Published in 1623, seven years after Shakespeare's death, the First Folio has been called the most important edition printed in the English language. It is a large-format collection of 36 of Shakespeare's plays, including "Antony and Cleopatra" and "A Midsummer Night's Dream." About 230 copies are believed to have survived, including 79 at the Folger.

Scott said he does not think Massey can prove "beyond a reasonable doubt" that his volume was the one stolen in Durham.

When looking at these centuries-old pages, Scott said, "an expert can only say with his hand on his heart" that "there is a balance of probabilities" regarding which volume this one is.

Massey, a former executive with Christie's, was called in by the Folger's Richard Kuhta.

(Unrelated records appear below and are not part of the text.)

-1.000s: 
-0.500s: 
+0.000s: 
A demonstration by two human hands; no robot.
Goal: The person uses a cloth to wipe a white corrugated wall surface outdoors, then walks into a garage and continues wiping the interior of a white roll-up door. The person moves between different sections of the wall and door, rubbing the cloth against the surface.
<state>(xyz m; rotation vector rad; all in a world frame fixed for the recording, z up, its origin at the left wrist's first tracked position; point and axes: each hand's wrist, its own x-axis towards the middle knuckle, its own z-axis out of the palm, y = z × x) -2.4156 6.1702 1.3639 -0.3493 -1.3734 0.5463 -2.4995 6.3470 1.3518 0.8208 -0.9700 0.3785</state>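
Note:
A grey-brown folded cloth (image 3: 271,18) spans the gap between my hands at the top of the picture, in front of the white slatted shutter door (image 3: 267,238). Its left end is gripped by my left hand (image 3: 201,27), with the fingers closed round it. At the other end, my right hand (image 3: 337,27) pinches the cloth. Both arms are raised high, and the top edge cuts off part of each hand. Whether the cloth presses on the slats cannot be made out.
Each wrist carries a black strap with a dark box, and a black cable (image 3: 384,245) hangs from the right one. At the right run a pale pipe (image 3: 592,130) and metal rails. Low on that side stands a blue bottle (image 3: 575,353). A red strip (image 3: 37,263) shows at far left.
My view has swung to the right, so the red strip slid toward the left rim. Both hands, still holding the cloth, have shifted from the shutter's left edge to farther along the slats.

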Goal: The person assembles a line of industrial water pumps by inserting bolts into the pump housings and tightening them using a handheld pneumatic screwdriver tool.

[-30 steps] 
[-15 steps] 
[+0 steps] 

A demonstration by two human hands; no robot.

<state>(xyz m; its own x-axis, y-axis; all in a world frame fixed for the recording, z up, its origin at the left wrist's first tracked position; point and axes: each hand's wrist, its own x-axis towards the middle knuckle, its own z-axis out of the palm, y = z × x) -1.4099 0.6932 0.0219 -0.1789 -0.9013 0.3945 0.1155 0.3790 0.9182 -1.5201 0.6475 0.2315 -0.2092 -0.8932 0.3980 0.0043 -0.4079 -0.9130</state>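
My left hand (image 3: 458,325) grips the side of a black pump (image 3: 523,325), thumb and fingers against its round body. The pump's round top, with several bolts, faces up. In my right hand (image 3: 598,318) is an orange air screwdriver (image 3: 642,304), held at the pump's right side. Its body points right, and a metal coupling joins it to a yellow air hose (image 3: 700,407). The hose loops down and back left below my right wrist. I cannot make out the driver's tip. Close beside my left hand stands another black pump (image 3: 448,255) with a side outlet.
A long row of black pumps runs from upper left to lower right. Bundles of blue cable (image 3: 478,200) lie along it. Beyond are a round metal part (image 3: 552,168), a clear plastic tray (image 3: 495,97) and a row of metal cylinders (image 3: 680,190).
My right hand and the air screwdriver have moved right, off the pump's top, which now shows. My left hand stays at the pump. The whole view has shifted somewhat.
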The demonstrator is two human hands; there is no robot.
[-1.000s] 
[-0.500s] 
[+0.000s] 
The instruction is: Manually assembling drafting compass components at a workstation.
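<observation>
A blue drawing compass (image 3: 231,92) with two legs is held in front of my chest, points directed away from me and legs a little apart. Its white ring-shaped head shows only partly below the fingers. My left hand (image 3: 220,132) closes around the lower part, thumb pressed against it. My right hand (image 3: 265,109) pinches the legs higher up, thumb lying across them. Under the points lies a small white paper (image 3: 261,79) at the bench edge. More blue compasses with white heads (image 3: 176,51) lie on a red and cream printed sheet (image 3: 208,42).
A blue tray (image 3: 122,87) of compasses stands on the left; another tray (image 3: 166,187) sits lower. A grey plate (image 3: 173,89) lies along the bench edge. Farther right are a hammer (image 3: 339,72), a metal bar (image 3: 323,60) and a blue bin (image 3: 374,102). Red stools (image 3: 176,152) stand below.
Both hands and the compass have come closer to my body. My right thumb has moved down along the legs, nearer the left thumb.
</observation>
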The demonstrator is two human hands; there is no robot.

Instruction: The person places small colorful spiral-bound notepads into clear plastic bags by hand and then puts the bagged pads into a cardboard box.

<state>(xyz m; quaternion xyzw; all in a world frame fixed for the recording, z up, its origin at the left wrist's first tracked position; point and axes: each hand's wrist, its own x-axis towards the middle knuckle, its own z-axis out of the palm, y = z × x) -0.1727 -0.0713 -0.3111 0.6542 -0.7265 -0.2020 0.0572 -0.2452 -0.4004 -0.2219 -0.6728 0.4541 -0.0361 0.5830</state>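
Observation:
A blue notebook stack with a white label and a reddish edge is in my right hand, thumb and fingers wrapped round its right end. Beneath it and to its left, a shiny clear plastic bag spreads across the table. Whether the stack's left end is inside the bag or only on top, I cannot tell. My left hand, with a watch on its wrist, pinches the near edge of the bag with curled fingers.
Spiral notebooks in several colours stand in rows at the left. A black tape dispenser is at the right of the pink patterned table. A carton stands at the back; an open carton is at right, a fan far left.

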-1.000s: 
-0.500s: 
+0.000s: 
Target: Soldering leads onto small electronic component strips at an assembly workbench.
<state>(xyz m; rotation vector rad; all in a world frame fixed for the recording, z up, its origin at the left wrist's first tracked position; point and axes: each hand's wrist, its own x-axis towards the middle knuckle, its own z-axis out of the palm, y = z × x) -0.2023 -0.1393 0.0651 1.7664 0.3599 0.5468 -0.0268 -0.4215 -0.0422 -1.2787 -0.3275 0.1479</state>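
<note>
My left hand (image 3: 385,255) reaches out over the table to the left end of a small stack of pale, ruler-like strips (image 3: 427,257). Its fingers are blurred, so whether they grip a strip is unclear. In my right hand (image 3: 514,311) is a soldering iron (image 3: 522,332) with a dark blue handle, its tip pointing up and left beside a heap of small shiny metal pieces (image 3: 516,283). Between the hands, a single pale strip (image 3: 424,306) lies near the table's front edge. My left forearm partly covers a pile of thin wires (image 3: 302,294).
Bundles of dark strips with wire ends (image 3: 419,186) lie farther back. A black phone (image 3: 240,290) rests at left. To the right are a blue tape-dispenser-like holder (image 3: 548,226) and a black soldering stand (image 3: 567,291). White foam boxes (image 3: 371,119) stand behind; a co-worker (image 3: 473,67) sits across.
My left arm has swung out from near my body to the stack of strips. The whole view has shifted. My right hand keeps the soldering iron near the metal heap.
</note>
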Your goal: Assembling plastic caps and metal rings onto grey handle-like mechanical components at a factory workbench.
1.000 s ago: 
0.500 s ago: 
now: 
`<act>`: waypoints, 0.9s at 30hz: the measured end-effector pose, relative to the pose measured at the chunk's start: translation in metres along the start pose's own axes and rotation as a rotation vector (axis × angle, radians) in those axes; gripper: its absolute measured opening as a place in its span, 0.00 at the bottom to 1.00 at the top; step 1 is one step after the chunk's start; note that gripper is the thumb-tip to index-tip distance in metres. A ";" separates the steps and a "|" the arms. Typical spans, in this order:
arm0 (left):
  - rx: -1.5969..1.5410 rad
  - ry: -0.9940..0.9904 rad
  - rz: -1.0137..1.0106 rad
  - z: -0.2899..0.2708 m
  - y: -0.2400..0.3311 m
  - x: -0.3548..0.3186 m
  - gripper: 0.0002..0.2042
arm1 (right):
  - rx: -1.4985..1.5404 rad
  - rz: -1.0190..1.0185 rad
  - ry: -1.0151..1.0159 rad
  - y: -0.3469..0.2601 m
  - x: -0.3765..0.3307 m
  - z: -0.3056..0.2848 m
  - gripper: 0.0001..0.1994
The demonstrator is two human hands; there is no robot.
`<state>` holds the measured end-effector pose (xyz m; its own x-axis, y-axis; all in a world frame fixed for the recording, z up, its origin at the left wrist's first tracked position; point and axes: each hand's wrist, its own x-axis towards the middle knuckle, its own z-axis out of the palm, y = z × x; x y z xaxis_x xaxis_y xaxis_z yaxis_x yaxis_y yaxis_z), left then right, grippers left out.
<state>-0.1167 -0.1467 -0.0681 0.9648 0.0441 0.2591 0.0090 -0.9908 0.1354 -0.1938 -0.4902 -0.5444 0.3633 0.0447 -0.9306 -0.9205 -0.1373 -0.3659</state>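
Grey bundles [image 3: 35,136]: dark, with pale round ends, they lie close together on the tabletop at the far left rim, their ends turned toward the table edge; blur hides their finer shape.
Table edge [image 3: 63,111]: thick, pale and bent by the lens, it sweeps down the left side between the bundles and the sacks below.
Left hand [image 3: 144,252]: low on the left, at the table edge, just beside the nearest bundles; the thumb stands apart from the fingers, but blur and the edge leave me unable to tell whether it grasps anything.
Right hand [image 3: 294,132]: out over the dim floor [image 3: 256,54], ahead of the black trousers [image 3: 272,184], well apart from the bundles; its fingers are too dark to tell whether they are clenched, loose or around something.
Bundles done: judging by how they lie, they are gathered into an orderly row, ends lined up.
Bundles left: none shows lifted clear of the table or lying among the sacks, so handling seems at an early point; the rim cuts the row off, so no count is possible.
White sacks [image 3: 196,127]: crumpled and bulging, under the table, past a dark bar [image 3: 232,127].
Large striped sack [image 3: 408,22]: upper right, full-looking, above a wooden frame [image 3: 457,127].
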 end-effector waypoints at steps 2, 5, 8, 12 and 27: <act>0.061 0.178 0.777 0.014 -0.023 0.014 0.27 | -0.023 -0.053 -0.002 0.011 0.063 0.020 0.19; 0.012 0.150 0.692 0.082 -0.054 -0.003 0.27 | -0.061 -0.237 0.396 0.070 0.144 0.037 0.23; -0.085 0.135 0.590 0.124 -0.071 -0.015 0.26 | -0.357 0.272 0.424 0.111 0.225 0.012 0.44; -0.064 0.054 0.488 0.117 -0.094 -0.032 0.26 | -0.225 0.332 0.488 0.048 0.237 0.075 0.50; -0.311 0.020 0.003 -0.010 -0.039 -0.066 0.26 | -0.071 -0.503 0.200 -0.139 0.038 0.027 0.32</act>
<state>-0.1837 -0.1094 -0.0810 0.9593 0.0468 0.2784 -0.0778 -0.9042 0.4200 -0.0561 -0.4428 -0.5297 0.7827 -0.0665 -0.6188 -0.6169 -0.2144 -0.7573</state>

In an interview, Massey said, "It wasn't too much of an Albert Einstein-like leap" to conclude it was the Durham First Folio.

From a published census with detailed descriptions of existing First Folios, Massey knew the exact dimensions of the Durham First Folio. He knew that the table of contents had a handwritten notation in ink saying "Troilus and Cressida," beneath the printed title "Henry VIII." He knew the title leaf with the portrait of Shakespeare was missing.

All these details checked out, he said.

The last page, which contained details that could prove the folio was the stolen Durham volume, was missing.